-- What needs to be done --
Reproduce exactly the lines from the top of the records below through the line holding "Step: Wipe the".

*** Opening of Data to use ***

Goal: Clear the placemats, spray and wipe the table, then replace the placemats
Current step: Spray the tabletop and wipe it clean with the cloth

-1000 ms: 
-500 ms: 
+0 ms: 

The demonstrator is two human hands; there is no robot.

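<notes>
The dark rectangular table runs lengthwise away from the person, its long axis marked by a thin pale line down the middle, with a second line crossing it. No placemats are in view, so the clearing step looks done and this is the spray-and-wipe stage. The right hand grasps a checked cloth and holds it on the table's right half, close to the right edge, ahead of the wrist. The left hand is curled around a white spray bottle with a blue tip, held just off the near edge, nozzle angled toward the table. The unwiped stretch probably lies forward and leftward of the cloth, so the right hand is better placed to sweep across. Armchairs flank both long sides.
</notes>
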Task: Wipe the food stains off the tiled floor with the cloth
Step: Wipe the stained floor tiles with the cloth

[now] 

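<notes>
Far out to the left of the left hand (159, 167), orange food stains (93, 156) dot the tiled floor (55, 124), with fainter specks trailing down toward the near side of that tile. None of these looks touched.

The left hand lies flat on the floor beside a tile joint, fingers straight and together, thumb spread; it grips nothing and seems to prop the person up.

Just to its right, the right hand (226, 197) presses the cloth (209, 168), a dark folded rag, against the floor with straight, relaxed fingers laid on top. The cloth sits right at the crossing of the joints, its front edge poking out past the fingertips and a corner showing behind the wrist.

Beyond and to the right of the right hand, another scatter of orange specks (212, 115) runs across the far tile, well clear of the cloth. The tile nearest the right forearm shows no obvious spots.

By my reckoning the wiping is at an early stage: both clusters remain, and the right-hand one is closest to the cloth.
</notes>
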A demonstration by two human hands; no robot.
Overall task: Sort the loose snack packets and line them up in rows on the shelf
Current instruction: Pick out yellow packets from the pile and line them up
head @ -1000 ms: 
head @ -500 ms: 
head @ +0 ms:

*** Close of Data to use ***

-- Result for this task --
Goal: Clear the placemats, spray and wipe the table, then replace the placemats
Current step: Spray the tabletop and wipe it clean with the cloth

-1000 ms: 
-500 ms: 
+0 ms: 

The demonstrator is two human hands; there is no robot.

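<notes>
The dark rectangular table runs lengthwise away from the person, its long axis marked by a thin pale line down the middle, with a second line crossing it. No placemats are in view, so the clearing step looks done and this is the spray-and-wipe stage. The right hand grasps a checked cloth and holds it on the table's right half, close to the right edge, ahead of the wrist. The left hand is curled around a white spray bottle with a blue tip, held just off the near edge, nozzle angled toward the table. The unwiped stretch probably lies forward and leftward of the cloth, so the right hand is better placed to sweep across. Armchairs flank both long sides.
</notes>
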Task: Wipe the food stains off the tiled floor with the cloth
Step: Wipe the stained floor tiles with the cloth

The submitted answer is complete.